▸ BRIEF: Look through the records below for the word "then". Report how many lines have it, and only that number.

▸ EXERCISE INPUTS:
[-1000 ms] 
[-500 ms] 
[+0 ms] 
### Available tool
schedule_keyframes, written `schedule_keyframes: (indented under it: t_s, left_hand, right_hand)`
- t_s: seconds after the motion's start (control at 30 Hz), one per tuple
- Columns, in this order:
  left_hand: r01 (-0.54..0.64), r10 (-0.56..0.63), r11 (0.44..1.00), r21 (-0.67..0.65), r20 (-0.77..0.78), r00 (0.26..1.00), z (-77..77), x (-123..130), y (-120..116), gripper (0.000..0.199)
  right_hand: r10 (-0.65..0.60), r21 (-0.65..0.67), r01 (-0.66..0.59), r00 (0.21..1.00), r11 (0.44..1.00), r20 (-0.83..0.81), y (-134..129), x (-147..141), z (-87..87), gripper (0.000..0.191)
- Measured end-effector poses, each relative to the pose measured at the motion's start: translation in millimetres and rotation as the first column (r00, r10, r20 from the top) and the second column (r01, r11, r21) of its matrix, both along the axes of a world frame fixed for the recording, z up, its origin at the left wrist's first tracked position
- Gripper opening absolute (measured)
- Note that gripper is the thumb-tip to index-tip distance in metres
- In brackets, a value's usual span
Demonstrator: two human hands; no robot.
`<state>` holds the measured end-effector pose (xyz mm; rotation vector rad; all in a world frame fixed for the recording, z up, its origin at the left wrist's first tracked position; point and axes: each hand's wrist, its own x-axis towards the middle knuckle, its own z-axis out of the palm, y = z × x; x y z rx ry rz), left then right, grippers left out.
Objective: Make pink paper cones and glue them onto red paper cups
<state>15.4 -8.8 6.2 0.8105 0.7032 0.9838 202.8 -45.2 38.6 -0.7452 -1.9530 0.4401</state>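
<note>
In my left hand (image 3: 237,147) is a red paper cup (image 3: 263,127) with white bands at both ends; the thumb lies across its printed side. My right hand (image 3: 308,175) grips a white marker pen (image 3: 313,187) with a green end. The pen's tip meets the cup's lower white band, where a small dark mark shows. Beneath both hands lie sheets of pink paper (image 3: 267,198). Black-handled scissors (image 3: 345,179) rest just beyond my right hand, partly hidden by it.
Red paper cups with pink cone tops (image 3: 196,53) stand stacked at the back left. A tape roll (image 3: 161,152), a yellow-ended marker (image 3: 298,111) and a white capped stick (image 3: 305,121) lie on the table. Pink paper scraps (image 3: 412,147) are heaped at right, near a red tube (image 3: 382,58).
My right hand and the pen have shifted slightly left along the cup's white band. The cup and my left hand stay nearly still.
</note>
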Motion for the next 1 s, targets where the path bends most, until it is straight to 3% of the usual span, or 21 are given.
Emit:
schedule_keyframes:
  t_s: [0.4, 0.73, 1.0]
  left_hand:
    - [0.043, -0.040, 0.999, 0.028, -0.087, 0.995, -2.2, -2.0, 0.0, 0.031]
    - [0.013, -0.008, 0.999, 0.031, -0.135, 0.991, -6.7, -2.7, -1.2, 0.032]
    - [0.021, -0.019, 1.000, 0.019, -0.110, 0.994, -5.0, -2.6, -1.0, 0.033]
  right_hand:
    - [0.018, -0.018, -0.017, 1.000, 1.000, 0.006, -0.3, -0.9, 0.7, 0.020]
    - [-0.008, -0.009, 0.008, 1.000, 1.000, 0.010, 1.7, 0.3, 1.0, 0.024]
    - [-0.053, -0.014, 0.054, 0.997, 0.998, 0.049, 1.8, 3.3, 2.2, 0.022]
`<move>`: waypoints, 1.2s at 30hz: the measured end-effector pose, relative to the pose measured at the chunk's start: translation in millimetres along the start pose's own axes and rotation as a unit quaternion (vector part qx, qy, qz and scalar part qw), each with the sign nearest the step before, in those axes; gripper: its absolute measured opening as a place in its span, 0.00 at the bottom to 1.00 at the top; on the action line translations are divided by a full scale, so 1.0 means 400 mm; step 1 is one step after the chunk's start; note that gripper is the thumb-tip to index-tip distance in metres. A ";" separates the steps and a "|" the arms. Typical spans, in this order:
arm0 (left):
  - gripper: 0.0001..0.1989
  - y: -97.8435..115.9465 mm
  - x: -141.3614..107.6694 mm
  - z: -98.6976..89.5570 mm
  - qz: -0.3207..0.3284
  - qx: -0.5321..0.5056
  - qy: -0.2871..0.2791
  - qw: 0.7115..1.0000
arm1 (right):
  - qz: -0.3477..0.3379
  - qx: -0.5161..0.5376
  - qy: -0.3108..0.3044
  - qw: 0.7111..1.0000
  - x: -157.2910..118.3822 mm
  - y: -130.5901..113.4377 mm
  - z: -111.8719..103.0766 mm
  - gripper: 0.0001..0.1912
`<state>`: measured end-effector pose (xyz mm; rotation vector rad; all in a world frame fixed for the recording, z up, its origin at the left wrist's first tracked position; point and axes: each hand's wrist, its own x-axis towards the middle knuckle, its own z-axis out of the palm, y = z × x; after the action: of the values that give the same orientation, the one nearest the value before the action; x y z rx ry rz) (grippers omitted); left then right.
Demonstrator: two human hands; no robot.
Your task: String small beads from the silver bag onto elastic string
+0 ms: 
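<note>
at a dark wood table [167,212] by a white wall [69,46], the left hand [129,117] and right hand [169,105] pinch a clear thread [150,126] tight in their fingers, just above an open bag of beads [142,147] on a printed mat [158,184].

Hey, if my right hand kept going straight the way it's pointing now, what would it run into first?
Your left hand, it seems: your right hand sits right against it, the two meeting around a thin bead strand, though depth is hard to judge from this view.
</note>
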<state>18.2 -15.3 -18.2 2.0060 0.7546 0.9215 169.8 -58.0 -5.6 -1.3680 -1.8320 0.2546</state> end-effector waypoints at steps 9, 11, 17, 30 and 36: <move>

▸ WRITTEN ANSWER: 2